Игорь Погребняков: Либо подготовить пациента к операции, та же холангиостомия может возникнуть как в послеоперационном, так и дооперационном периоде. И тут снова роль рентгенохирурга оказывается основополагающей, для того чтобы пациент в последующем получил это лечение.
Денис Романов:
Какие чисто послеоперационные осложнения являются коньком работы интервенционных радиологов?
Андрей Кукушкин:
Кровотечения, дренирование абсцессов — это одно из наиболее часто встречающихся послеоперационных осложнений. Коррекции всевозможных послеоперационных дренажей, установка новых дренажей.
Денис Романов:
Получается, большой пласт тех ситуаций, которые раньше бы потребовали релапаротомию, сейчас обходятся совершенно малоинвазивными методиками. Как давно к этому пришла российская медицина? Я понимаю, что она еще не до конца пришла, потому что мало того, что нужен рентгенохирург в больнице, отделении или хотя бы в городе, который может приехать, нужно оборудование, но хотя бы нужно понимание, что надо позвать именно этого специалиста в такой ситуации, не везде это может быть представлено, не в каждом городе, но если мы берем ведущие центры, ведущие клиники, то как давно хирурги отдали на откуп рентгенохирургам решение большого количества задач?
Андрей Кукушкин:
Хирургам, кстати, это очень нравится, потому что с их плеч падает очень большой груз, им легче живется, и эта ситуация иногда даже раздражает, потому что хирурги некоторых пациентов необоснованно присылают на эти исследования.

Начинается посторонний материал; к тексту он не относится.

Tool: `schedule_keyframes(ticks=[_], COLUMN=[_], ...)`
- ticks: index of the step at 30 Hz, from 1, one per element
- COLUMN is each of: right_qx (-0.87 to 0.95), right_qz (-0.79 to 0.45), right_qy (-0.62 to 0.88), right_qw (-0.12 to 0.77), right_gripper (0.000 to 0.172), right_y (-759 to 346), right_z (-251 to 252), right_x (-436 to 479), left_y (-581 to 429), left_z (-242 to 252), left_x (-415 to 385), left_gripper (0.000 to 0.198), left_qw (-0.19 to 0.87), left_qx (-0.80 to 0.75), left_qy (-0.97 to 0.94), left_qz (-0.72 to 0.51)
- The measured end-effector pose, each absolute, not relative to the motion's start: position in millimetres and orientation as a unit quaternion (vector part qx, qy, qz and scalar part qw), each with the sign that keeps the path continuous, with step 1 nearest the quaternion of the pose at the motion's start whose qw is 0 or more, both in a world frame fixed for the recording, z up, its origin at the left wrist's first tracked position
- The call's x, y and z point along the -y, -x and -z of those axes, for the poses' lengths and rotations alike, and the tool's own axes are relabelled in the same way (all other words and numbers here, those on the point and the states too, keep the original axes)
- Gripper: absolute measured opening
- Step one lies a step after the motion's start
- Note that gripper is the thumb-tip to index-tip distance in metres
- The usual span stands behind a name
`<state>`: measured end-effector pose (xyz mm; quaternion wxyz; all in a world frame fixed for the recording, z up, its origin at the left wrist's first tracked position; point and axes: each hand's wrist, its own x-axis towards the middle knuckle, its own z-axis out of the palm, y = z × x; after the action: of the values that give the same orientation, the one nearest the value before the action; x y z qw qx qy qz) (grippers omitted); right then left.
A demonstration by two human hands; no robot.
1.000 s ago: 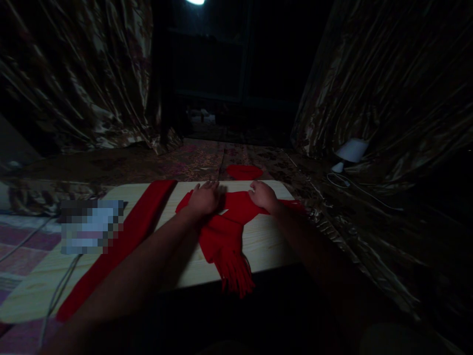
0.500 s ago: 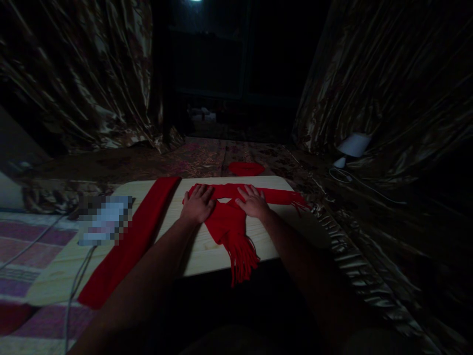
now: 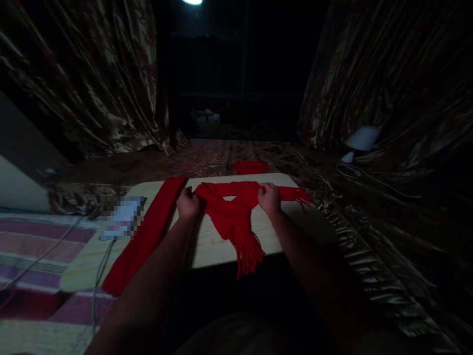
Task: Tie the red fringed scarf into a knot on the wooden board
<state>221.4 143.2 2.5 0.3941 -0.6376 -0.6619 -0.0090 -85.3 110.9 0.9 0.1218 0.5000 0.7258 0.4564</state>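
Note:
A red fringed scarf (image 3: 231, 219) lies crossed over itself on a light wooden board (image 3: 210, 251). One fringed end hangs toward me over the board's near edge, and the other points right. At the scarf's left fold, my left hand (image 3: 188, 203) is closed, its thumb side pinching the cloth. My right hand (image 3: 269, 198) has its fingers curled around the upper strip, right of the crossing. Its fingertips are partly hidden. A folded red cloth strip (image 3: 148, 234) lies flat along the board's left side, close to my left forearm.
Left on the board is a blurred-out phone-like device (image 3: 123, 217) with a grey cable (image 3: 96, 281). Another red cloth (image 3: 251, 166) lies beyond the far edge. A small white lamp (image 3: 364, 139) stands at right. A striped cover (image 3: 33, 241) lies at left, and curtains hang behind.
My hands went from lying flat on the scarf to closed on it. The left moved outward to its left fold, the right slightly to the right. The whole view shifted a little.

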Motion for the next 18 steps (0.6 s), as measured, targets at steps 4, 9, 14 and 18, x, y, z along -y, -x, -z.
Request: schedule_keyframes(ticks=[4,9,14,18], right_qx=[0.683,0.71,0.75,0.784], right_qz=[-0.003,-0.234,-0.376,-0.336], right_qy=[0.616,0.49,0.396,0.392], right_qw=[0.393,0.449,0.372,0.345], right_gripper=[0.028,0.016,0.015,0.019], right_y=[-216,-205,-201,-202], right_z=[-9,-12,-4,-4], right_x=[-136,-109,-80,-77], left_y=[79,67,51,46], left_z=[-4,-10,-13,-11], left_x=[-106,-96,-79,-68], left_gripper=[0.053,0.051,0.059,0.076], left_qw=[0.113,0.008,0.017,0.063], left_qx=[-0.717,-0.645,-0.55,-0.485], left_qy=[-0.55,-0.672,-0.793,-0.854], left_qz=[-0.413,-0.364,-0.262,-0.177])
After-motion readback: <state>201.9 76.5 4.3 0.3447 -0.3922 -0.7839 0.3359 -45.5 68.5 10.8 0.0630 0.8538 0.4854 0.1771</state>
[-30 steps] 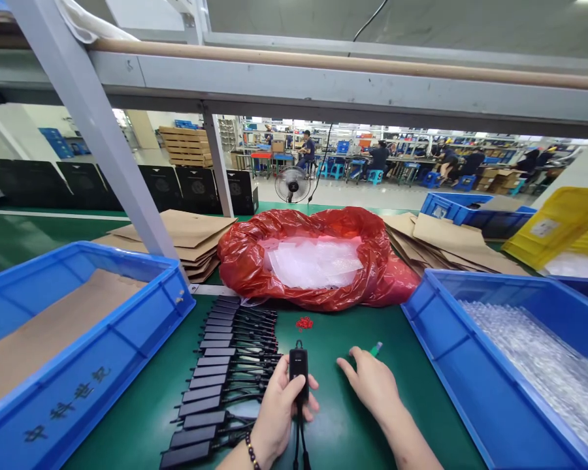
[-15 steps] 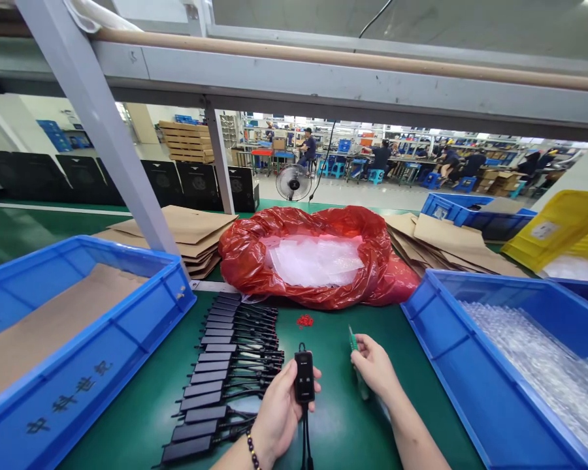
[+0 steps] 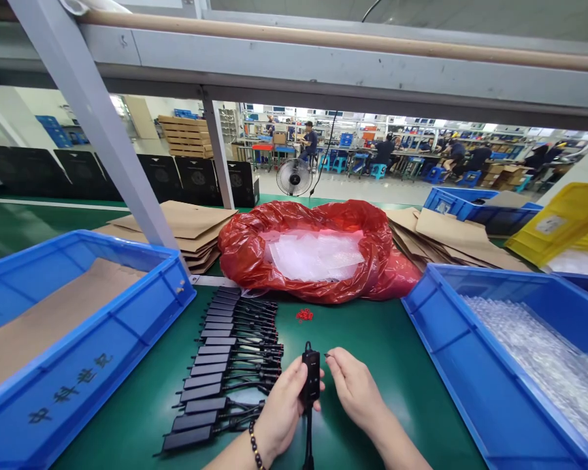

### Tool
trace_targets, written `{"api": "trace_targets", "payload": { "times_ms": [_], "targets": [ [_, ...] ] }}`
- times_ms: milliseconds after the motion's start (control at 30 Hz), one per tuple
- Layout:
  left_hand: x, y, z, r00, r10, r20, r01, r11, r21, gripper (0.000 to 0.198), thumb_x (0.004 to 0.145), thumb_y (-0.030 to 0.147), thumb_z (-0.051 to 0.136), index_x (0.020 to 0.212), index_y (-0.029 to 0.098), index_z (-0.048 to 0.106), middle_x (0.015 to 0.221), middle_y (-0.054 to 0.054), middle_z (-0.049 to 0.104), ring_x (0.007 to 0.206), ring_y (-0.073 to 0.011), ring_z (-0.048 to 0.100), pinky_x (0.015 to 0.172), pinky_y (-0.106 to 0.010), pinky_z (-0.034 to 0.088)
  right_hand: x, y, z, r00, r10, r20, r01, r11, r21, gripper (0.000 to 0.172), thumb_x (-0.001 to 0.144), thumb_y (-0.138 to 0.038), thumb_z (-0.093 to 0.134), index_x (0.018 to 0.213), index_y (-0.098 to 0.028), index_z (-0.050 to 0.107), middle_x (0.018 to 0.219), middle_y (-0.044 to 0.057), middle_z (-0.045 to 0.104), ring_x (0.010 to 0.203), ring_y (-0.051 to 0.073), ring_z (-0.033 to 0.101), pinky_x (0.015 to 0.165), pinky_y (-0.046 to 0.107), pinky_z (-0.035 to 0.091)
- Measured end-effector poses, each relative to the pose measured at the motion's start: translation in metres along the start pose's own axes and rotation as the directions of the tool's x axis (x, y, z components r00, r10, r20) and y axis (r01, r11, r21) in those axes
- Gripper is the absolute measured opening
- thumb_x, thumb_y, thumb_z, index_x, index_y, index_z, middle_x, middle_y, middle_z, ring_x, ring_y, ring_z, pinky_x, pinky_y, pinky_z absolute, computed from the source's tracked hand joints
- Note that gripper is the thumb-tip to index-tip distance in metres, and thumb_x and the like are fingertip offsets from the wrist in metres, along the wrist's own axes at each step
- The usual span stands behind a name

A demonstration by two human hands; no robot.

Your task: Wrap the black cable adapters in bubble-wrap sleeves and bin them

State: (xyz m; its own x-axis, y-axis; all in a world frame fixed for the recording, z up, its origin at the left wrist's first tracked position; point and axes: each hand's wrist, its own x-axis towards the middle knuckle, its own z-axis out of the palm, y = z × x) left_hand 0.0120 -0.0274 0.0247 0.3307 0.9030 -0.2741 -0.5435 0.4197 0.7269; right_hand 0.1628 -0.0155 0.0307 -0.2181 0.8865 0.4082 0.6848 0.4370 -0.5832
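In our left hand (image 3: pixel 288 398) we hold a black device (image 3: pixel 311 377) upright above the near part of the green bench (image 3: pixel 387 326), thumb along its side and fingers curled behind it, pressed to the case. A small loop (image 3: pixel 308 346) tops it, and dark cables (image 3: pixel 309 434) hang below. Just beside it, our right hand (image 3: pixel 353 385) pinches a thin tool between thumb and forefinger; only its dark tip (image 3: pixel 326 355) shows, pointing toward the device. Toward the bench's left edge we have a row of black units (image 3: pixel 210 359), leads facing the middle. Small red pieces (image 3: pixel 304 314) lie nearer the far edge, before a red bag (image 3: pixel 245 261) of translucent sheets (image 3: pixel 313 258). Blue bins (image 3: pixel 451 365) flank us along the left and right edges.
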Motion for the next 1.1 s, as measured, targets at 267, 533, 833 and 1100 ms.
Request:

Игорь Погребняков: Понятие интервенционного радиолога не только заключается в использовании тяжелой техники, как рентгенэндоваскулярная установка. Человек, который хорошо владеет УЗИ, может манипулировать и свободной рукой выполнять установку интервенционного дренажа в любую полость, тоже является по факту интервенционным радиологом. Поэтому истоки этого всего глубоко давно, просто как самостоятельная специальность это потихонечку все формировалось, в России только в 2009 году появилась специальность.
Денис Романов:
Вы говорили, что мы обсудим вопрос прихода врачей в эту специальность, применение к какому-то существующему российскому законодательству, нормативным акта.
Игорь Погребняков: Это больная тема всех врачей по рентгенэндоваскулярной диагностике и лечению. Раньше существовало такое положение об организации отделения рентгенохирургических методов диагностики и лечения, в состав которого входили врачи-хирурги, специалисты по УЗИ, то есть специалисты, которые могли выполнять манипуляции. В 2009 году официально в перечень вошла специальность под названием рентгенэндоваскулярная диагностика и лечение. Но она вошла в конфликт с рентгенохирургами, которые не занимаются эндоваскулярными методиками, а стандарт по этой специальности был утвержден только в этом году, где опять же в перечне манипуляций не указано выполнение интервенционных вмешательств. Поэтому понятие интервенционный радиолог
мы говорим по зарубежному, в России это врач по рентгенэндоваскулярной диагностике и лечению по факту без права возможности выполнения неэндоваскулярных методик. Конфликт этот сохраняется, сегодня существуют двойные стандарты, приказ 198-й 1998 года и приказ уже после 2009 года, когда врачи вынуждены подстраиваться под ту сферу, в которой они работают. Определенности до конца нет.
Денис Романов:
Это больная тема для многих специальностей. Хотелось бы, чтобы хотя бы эти путаницы остались позади и врачи, которые прекрасно занимаются своим делом, не оборачивались на эти организационные недопонимания и безобразие. Это была программа «Фокус на онкологии» Европейской клиники, спасибо, что были с нами, не болейте.